EMBARGOED FOR RELEASE: 17 OCTOBER 2006


Tackling Poverty With Education on World Poverty Day

Poverty around the world is restricting the potential of children. An end to poverty worldwide is possible and further, we must all take responsibility for contributing to this goal: governments, organisations, businesses and individuals alike, according to Save the Children New Zealand.

Save the Children is working with poor communities in over 100 countries around the world with a key aim being to end poverty and lift the wellbeing of children. Education plays a key part of this work. Education saves lives by teaching children: how to protect themselves from danger; about good nutrition; disease prevention; improves their chances of making a living; and helps them escape poverty. Schools also provide a safe zone for children affected by armed conflict.

"Poverty restricts access to education for millions of children living in poor communities. The costs of school fees and school uniforms; malnutrition; poverty related disease and the need for children to work to support their family are key examples of how poverty restricts access to education. Yet education is vital to lift the wellbeing of poor communities," Executive Director of Save the Children New Zealand, John Bowis, said.

"Save the Children provides support from: drop in centres where working children can access education, to building schools and training teachers in rural communities with no school facilities. It runs early childhood education classes in some of the most difficult environments children live in: for example, in the Dauladtia brothel community in Bangladesh. The children start to learn through play as well as receiving nutritional supplements that help keep them healthy.
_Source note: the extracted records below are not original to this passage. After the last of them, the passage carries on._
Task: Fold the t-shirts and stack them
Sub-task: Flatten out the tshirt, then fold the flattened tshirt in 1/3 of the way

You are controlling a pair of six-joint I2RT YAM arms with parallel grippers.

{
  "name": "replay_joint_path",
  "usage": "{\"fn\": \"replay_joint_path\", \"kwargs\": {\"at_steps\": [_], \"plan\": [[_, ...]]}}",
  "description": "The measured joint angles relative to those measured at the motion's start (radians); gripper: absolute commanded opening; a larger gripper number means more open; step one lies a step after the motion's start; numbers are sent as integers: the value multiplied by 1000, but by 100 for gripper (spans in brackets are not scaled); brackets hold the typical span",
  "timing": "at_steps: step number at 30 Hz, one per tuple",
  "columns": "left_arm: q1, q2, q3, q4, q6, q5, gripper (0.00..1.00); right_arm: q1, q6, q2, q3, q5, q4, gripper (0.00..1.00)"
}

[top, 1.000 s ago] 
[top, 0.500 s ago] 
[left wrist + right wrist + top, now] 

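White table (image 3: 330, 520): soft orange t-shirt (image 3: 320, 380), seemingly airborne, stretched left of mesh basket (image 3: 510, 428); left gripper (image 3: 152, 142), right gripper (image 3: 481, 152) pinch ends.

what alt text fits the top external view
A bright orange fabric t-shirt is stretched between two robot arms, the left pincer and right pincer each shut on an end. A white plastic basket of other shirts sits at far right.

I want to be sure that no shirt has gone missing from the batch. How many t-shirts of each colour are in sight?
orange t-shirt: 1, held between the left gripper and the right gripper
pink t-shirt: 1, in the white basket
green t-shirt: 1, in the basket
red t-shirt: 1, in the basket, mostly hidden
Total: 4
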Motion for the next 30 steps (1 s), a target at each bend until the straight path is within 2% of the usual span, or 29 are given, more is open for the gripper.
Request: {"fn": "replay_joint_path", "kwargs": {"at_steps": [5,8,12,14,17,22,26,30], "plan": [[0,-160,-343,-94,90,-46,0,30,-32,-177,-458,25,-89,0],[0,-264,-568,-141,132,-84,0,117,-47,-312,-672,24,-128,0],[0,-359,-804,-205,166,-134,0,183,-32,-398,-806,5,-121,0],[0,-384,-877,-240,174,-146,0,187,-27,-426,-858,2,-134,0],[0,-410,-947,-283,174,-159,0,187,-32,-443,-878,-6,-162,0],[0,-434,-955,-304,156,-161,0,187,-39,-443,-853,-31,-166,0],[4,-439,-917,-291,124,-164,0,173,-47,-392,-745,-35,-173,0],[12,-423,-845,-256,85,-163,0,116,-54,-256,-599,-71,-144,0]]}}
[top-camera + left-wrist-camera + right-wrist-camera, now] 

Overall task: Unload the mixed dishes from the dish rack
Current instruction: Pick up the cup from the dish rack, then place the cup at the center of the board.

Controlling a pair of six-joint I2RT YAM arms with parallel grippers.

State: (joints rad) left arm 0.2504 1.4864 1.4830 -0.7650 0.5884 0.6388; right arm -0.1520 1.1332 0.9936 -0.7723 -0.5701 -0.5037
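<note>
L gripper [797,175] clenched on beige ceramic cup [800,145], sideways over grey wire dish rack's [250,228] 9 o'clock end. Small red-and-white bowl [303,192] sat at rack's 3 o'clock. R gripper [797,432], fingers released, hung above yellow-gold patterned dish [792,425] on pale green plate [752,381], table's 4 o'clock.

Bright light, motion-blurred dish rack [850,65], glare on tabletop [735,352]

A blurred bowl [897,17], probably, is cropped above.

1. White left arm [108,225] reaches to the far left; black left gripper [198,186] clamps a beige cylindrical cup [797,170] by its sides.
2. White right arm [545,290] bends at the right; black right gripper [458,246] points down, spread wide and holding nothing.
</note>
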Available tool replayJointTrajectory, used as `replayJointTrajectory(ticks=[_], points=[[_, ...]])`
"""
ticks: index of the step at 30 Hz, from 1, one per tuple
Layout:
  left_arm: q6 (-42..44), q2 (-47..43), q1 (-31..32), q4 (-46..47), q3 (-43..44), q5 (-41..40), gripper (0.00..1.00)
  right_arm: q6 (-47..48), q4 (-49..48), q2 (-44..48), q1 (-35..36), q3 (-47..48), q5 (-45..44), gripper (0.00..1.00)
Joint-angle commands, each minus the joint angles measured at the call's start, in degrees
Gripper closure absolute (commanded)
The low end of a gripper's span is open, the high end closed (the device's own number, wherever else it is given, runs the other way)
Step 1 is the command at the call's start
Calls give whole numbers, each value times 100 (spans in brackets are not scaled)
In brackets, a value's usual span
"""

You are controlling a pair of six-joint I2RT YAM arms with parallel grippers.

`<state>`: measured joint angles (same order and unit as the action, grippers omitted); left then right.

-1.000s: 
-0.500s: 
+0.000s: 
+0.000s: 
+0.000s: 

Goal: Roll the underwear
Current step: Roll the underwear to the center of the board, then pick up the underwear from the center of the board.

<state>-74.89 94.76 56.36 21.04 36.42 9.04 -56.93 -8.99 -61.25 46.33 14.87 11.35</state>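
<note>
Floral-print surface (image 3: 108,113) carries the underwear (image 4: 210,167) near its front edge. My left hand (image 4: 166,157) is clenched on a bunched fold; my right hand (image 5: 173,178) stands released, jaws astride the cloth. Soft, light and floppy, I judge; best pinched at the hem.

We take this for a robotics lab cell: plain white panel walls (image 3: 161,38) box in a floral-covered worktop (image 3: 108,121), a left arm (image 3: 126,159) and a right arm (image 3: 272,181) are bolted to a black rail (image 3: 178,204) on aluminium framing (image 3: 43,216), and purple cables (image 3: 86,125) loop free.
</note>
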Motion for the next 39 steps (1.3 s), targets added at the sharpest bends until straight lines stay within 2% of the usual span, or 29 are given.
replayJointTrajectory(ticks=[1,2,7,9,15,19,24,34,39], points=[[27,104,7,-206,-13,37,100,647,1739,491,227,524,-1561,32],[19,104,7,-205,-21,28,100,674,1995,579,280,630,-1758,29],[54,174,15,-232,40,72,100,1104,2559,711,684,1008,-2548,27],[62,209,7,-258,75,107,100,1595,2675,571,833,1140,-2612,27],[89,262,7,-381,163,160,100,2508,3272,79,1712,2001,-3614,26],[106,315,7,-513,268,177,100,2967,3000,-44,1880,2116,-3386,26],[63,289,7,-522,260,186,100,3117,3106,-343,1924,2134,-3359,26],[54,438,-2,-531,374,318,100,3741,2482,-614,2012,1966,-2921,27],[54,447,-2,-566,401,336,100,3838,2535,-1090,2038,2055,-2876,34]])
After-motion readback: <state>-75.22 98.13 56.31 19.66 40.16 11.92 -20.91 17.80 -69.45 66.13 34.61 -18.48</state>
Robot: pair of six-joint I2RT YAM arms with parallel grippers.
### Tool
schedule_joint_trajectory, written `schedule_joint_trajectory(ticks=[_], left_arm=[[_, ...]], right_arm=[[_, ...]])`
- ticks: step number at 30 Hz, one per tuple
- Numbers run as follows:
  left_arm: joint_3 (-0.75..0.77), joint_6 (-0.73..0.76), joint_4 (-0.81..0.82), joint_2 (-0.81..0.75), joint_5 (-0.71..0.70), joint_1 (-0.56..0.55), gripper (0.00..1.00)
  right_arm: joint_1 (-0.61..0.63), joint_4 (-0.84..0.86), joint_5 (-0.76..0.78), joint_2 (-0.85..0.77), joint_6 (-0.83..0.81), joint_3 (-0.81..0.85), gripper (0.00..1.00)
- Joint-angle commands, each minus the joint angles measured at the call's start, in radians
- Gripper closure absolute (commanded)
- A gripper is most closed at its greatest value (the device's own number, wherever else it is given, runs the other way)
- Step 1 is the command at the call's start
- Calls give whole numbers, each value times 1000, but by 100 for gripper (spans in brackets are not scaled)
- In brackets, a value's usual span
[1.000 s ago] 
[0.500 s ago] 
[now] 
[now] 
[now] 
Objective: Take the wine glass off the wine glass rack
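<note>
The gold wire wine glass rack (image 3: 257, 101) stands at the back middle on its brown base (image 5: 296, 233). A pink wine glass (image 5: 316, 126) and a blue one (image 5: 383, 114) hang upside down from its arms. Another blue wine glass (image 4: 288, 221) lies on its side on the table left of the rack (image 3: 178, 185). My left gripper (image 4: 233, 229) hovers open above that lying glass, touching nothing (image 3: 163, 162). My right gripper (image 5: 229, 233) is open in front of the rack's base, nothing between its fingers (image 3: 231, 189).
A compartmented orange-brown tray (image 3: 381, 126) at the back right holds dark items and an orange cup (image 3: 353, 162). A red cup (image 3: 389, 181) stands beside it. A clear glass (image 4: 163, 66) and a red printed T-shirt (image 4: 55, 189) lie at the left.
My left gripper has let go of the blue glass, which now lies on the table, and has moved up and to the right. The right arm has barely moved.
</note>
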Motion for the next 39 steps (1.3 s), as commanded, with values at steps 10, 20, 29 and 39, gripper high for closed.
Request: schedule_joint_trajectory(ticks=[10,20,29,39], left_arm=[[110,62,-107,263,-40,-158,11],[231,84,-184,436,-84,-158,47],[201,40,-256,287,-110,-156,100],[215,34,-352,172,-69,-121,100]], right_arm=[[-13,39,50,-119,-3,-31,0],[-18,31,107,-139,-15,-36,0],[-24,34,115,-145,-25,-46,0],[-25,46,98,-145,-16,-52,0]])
"While we call on all organisations and individuals to help in the battle to end poverty – it is essential that the New Zealand government, play its part in particular, as a large donor, and lift aid contributions to 0.7 per cent of GNI from the current 0.27 per cent.

Save the Children is a member of Make Poverty History – the MPH month of mobilisation ends today but the work will continue until poverty is eliminated from the world.

--

Notes to Editor


The focus of Save the Children's Annual Appeal this year was on helping children who can't go to school, to get an education.

Key facts and figures regarding children who can't go to school:

- 115 million children world wide can’t go to school each day

- Children who need education can’t get it because of: poverty, armed conflict, no school in their district, no birth certificate, child labour

- Almost one in five of all primary school age children in the world are not in school

- More than one third of out-of-school children live in South Asia

- Nine out of ten children are out of school in Somalia, the highest national rate in the world

- 82 per cent of out-of-school children live in rural areas

- 81 per cent of out-of-school children in West and Central Africa have a mother with no education

- In India, the likelihood of boys being in school is 6 percentage points higher than for girls

- 45 per cent of out-of-school children in Mali are involved in child labour

- School attendance in Mali is increased by 42.7 percentage points if the mother has secondary or higher education


Facts and Figures from 'Children out of School', UNESCO, 2005.